>>

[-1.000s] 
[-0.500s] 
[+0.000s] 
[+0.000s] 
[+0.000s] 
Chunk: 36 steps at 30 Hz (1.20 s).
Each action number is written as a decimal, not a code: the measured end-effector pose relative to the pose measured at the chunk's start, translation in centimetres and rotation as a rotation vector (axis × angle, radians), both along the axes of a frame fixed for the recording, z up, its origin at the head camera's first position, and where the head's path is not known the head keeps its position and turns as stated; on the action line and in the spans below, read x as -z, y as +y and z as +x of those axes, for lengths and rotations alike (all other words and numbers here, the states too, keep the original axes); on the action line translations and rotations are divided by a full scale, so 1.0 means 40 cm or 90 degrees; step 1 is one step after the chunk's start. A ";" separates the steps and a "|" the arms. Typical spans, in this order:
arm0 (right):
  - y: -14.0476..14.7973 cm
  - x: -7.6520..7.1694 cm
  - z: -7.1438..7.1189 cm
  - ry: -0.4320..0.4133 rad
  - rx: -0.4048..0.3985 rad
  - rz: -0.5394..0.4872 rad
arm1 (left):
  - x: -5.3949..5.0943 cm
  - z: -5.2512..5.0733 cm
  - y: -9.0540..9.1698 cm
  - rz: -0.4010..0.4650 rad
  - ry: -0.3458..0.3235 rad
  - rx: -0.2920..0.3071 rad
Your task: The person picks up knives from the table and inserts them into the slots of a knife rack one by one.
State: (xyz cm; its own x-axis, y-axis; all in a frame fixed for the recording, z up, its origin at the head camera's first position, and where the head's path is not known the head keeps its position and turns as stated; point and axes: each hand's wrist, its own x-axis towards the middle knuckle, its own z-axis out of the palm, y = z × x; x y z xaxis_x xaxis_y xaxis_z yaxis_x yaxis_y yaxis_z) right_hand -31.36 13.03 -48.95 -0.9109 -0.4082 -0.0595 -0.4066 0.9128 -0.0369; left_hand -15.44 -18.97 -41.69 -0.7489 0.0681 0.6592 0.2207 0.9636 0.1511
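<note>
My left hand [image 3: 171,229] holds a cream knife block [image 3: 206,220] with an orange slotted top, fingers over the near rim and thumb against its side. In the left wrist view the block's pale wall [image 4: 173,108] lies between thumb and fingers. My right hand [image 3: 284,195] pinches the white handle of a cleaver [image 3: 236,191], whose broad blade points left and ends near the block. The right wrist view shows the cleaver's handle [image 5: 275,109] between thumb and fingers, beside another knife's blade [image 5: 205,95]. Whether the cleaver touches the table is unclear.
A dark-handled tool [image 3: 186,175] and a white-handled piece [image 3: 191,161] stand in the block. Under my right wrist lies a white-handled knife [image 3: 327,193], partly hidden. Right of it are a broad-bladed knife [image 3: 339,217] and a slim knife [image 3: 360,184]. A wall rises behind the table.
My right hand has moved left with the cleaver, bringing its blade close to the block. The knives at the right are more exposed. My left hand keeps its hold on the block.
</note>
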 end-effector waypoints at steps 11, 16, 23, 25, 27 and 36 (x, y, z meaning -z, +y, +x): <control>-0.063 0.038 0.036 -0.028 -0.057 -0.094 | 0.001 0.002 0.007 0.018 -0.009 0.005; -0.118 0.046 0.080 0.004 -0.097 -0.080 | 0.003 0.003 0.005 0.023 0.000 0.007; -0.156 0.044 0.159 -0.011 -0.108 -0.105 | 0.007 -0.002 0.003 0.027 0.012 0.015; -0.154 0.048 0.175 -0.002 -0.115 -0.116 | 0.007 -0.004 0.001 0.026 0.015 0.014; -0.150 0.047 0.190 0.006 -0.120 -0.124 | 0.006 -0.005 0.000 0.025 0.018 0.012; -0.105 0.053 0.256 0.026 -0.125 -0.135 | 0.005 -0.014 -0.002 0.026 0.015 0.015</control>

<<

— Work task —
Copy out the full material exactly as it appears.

— Answer below —
[-1.000s] 
[-0.500s] 
[+0.000s] 
[+0.000s] 
[+0.000s] 
Chunk: 36 steps at 30 Hz (1.20 s).
Each action number is written as a decimal, not a code: the measured end-effector pose relative to the pose measured at the chunk's start, translation in centimetres and rotation as a rotation vector (axis × angle, radians), both along the axes of a frame fixed for the recording, z up, its origin at the head camera's first position, and where the head's path is not known the head keeps its position and turns as stated; on the action line and in the spans below, read x as -z, y as +y and z as +x of those axes, for lengths and rotations alike (all other words and numbers here, the states too, keep the original axes); on the action line translations and rotations are divided by a full scale, so 1.0 means 40 cm or 90 degrees; step 1 is one step after the chunk's start. A ";" separates the steps and a "|" the arms. Typical spans, in this order:
arm0 (right):
  - y: -14.0476..14.7973 cm
  - x: -7.6520..7.1694 cm
  - z: -7.1438..7.1189 cm
  - ry: -0.4320..0.4133 rad
  - rx: -0.4048..0.3985 rad
  - rz: -0.5394..0.4872 rad
arm1 (left):
  - x: -5.3949..5.0943 cm
  - z: -5.2512..5.0733 cm
  - y: -9.0540..9.1698 cm
  - rz: -0.4010..0.4650 rad
  - ry: -0.3458..0.3235 rad
  - rx: -0.2920..0.3071 rad
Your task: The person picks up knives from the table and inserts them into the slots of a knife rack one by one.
State: (xyz cm; its own x-axis, y-axis; all in a frame fixed for the recording, z up, its origin at the head camera's first position, and where the head's path is not known the head keeps its position and turns as stated; point and axes: each hand's wrist, its own x-axis towards the middle knuckle, its own z-axis out of the palm, y = z × x; x y z xaxis_x xaxis_y xaxis_z yaxis_x yaxis_y yaxis_z) right_hand -31.36 13.03 -48.95 -0.9109 -0.4082 -0.0595 -0.4066 0.9128 -0.0369; left_hand -15.44 -18.97 -41.69 -0.7489 0.0681 0.6592 0.2207 0.9636 0.1511
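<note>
My left hand [image 3: 171,229] holds a cream knife block [image 3: 206,220] with an orange slotted top, fingers over the near rim and thumb against its side. In the left wrist view the block's pale wall [image 4: 173,108] lies between thumb and fingers. My right hand [image 3: 284,195] pinches the white handle of a cleaver [image 3: 236,191], whose broad blade points left and ends near the block. The right wrist view shows the cleaver's handle [image 5: 275,109] between thumb and fingers, beside another knife's blade [image 5: 205,95]. Whether the cleaver touches the table is unclear.
A dark-handled tool [image 3: 186,175] and a white-handled piece [image 3: 191,161] stand in the block. Under my right wrist lies a white-handled knife [image 3: 327,193], partly hidden. Right of it are a broad-bladed knife [image 3: 339,217] and a slim knife [image 3: 360,184]. A wall rises behind the table.
My right hand has moved left with the cleaver, bringing its blade close to the block. The knives at the right are more exposed. My left hand keeps its hold on the block.
</note>
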 end-effector waypoints at steps 11, 16, 23, 25, 27 and 36 (x, y, z meaning -z, +y, +x): <control>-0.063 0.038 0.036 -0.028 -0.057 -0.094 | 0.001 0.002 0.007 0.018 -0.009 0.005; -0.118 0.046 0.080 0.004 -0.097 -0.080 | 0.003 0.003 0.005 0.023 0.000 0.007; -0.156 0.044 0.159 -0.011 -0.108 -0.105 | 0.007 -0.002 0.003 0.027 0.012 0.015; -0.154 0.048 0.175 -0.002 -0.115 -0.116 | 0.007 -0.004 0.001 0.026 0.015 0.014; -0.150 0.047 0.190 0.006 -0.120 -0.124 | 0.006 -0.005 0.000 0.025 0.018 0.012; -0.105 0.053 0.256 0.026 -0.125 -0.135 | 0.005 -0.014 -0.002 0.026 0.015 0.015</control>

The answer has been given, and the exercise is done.